The process begins strangely, with a fin segment the size of a chad placed in a test tube. Lutz-Carrillo eliminates everything but the DNA via a multistep process involving submerging the fin segment in various solutions, heating it, cooling it, and spinning it in a centrifuge that pulls on the test tube sample with 13,400 times the force of gravity. Fully prepared, the sample looks like plain water, with no visible sign of the fin. Lutz-Carrillo pours the liquid from the test tube into a gene sequencer that uses an electric current to draw the DNA through a porous gel matrix with convoluted tunnels that lead to the bottom of the machine, where a laser registers the time it takes for each strand to complete the journey. The longer the DNA strand, the slower it is. From the strand-size numbers registered by the laser, Lutz-Carrillo gathers all kinds of information.
“If you’re a Florida largemouth bass, you’ll have a strand that’s x long,” he explained. “A northern is y long. A hybrid would have some x along with some y.” Through complicated calculations, he can identify the fish’s parents and pinpoint just how far back in Kemp’s experiment the family lineage was introduced to Texas.
With this information, Lutz-Carrillo can tailor the breeding program to produce the biggest, healthiest bass possible and, hopefully, the biggest, healthiest bass ever. But if you talk to enough fishermen, you’ll get the feeling that this world-record fish may already be out there, swimming in Texas waters, loitering under every boat and teasing anglers. Stories of “the big one that got away” frequently reach Campbell. His typical response is to smile and nod and say, “Yeah? I’ll believe it when I weigh it.” In recent years, two fish weighing about twenty pounds each floated up on the shores of Lake Fork. (One is rumored to have had scars indicating a close encounter with a hook.) But the true leviathan, the bass that breaks the world record, inevitably, consistently gets away, leaving anglers to their fishing tales.
Kelly Jordan, a former Lake Fork guide who is now a professional fisherman, is a true believer in the probability of a world record in Texas. Jordan is a good-looking guy in his thirties, with yellow hair and perfectly straight white teeth. Like most professional anglers, his face is sunburned a deep shade of red except for the area covered by his sunglasses. “I was night fishing in August,” he told me. “I think the year was ’94. I set the hook and the fish didn’t even move. A bell went off in my head like, ‘Oh, my God.’ It was a huge fish. This fish broke my rod, locked up my reel, and broke my line—all in about five seconds. No, maybe not even five seconds. Three seconds. People said, ‘Oh, you hooked a big catfish.’ Well, I’ve caught a lot of big catfish. Catfish don’t do what that fish did. So I said, ‘Well, it was either the world record or it was the only blue marlin in Lake Fork.’” He sighed. “I had nightmares about that fish,” he said. “It sounds weird, but a lot of people who had similar experiences say, ‘If I could just know how big that fish was, I’d feel better.’ That’s how I felt.”

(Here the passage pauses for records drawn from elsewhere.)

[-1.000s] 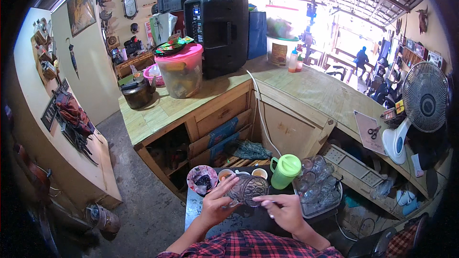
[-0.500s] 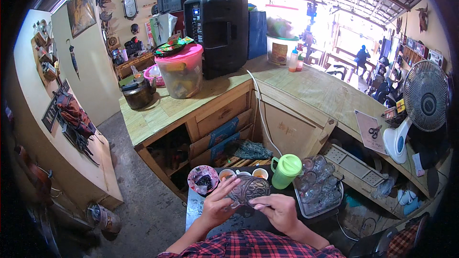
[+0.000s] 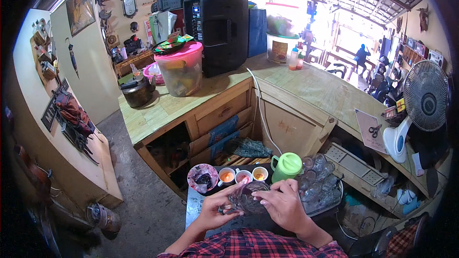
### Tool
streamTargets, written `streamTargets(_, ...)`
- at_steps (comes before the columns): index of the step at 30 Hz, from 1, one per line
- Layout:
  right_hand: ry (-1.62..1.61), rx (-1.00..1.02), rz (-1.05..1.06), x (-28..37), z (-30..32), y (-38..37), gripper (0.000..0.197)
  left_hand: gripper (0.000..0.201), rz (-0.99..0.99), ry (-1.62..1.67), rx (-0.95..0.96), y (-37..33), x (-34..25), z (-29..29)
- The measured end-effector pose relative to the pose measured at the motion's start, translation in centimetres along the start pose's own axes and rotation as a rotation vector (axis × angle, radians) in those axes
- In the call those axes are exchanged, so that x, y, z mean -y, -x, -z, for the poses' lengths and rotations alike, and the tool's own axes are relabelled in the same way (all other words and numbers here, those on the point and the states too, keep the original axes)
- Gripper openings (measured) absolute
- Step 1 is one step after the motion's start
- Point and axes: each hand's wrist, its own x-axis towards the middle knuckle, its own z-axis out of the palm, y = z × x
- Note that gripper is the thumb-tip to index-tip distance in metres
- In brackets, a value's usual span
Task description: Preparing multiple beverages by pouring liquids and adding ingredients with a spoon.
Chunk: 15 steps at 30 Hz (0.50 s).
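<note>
Low at frame centre, just above the plaid sleeves, both hands grip a clear glass jar (image 3: 247,199) over the dark surface (image 3: 193,205). Left hand (image 3: 215,209) wraps its left side, fingers curled under; right hand (image 3: 285,204) clasps the right side w/ fingers spread over the top. Just behind: three small cups (image 3: 243,176) w/ orange and red contents, a round pink-rimmed bowl (image 3: 202,178) to their left, green lidded jug (image 3: 288,166) to the right. Tray of upturned glasses (image 3: 318,184) sits beside the right hand. Wooden counter (image 3: 306,91) beyond, w/ black speaker (image 3: 221,21) and pink-lidded tub (image 3: 180,69).
</note>
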Motion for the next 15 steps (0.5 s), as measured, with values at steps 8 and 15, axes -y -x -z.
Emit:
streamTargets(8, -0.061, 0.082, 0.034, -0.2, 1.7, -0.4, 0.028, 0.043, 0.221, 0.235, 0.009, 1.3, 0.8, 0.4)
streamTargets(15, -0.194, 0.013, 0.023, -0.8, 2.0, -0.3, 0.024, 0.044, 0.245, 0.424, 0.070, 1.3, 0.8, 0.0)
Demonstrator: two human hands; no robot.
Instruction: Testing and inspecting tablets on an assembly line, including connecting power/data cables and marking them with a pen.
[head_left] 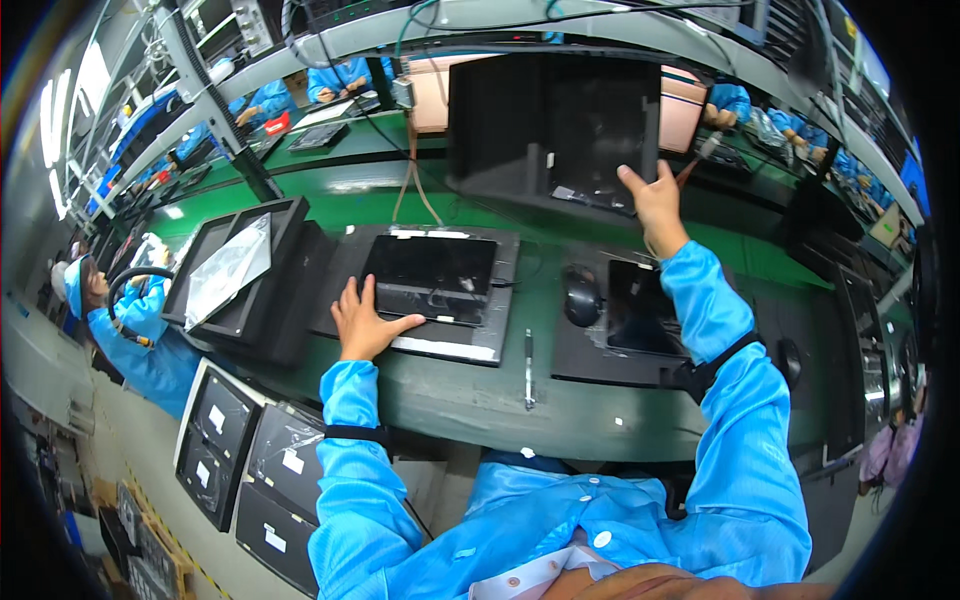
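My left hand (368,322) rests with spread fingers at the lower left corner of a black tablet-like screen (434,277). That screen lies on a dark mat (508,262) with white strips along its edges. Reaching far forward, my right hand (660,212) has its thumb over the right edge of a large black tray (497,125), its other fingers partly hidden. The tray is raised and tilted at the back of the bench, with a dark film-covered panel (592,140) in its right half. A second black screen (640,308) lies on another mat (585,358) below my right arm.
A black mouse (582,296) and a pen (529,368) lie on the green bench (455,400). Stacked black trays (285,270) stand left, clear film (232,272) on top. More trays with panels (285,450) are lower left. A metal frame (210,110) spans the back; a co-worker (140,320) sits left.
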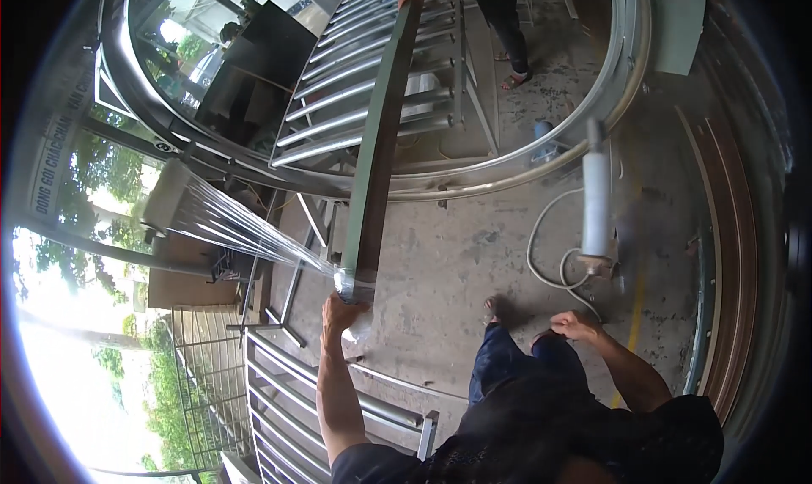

The fruits of the ShareLunker program were on display this spring at the second annual Toyota Texas Bass Classic, a tournament held on Lake Fork from April 18 to April 20. There are other great bass lakes in Texas: the Amistad Reservoir, for example, or the International Falcon Reservoir. But more than half of the bass submitted into the ShareLunker program come from Lake Fork. The current state record—18.18 pounds, caught in 1992—came from Lake Fork.
Because Lake Fork bass are protected by the most restrictive limits in Texas, the Classic differs from the state’s other bass tournaments, where anglers go fishing solo and return for a weigh-in with fish in tow. At the Classic, anglers are set up in teams of four, with a pair going out onto the water in the morning and a pair going out in the afternoon. The team that comes back with the most combined pounds of bass wins, and the members split $250,000, with lesser amounts paid to the other top slots.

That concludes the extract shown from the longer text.